» Your objective:
The listing below is to be output in its exact form.

» Input data:
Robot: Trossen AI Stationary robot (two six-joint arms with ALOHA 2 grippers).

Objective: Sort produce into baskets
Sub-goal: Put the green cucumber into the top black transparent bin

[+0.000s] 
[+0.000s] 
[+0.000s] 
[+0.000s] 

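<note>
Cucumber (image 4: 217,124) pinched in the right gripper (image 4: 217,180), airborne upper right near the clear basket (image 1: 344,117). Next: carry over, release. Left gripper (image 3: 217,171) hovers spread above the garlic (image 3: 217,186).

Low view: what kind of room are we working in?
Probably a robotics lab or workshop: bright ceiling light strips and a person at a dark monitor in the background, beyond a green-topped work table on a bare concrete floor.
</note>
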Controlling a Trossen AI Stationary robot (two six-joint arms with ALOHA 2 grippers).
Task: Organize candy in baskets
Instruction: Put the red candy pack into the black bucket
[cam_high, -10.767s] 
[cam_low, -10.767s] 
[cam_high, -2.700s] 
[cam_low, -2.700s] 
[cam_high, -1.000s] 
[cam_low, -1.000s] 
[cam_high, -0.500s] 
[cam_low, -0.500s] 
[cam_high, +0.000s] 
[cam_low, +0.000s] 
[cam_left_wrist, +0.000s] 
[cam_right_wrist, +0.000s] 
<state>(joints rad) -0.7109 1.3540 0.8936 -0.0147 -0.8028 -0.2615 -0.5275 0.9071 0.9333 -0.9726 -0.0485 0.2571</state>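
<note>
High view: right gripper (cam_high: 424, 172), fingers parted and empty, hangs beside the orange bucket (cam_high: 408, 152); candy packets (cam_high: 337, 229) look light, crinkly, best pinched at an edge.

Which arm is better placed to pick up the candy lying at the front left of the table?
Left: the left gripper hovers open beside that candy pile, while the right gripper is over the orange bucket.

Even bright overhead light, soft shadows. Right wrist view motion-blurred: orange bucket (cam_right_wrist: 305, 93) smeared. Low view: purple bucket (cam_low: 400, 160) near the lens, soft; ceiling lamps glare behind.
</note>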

» Response to this exercise:
Robot: Trossen AI Stationary robot (two six-joint arms with ALOHA 2 grippers).

Objective: Sort produce into baskets
Sub-goal: Put the green cucumber into the top black transparent bin

[+0.000s] 
[+0.000s] 
[+0.000s] 
[+0.000s] 

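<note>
Cucumber (image 4: 217,124) pinched in the right gripper (image 4: 217,180), airborne upper right near the clear basket (image 1: 344,117). Next: carry over, release. Left gripper (image 3: 217,171) hovers spread above the garlic (image 3: 217,186).

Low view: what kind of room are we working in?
Probably a robotics lab or workshop: bright ceiling light strips and a person at a dark monitor in the background, beyond a green-topped work table on a bare concrete floor.
</note>
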Controlling a Trossen AI Stationary robot (two six-joint arms with ALOHA 2 grippers).
Task: Organize candy in baskets
Instruction: Put the red candy pack into the black bucket
[cam_high, -10.767s] 
[cam_low, -10.767s] 
[cam_high, -2.700s] 
[cam_low, -2.700s] 
[cam_high, -1.000s] 
[cam_low, -1.000s] 
[cam_high, -0.500s] 
[cam_low, -0.500s] 
[cam_high, +0.000s] 
[cam_low, +0.000s] 
[cam_left_wrist, +0.000s] 
[cam_right_wrist, +0.000s] 
<state>(joints rad) -0.7109 1.3540 0.8936 -0.0147 -0.8028 -0.2615 -0.5275 0.9071 0.9333 -0.9726 -0.0485 0.2571</state>
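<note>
High view: right gripper (cam_high: 424, 172), fingers parted and empty, hangs beside the orange bucket (cam_high: 408, 152); candy packets (cam_high: 337, 229) look light, crinkly, best pinched at an edge.

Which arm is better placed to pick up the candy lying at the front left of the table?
Left: the left gripper hovers open beside that candy pile, while the right gripper is over the orange bucket.

Even bright overhead light, soft shadows. Right wrist view motion-blurred: orange bucket (cam_right_wrist: 305, 93) smeared. Low view: purple bucket (cam_low: 400, 160) near the lens, soft; ceiling lamps glare behind.
</note>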

The exercise contains no remaining tasks.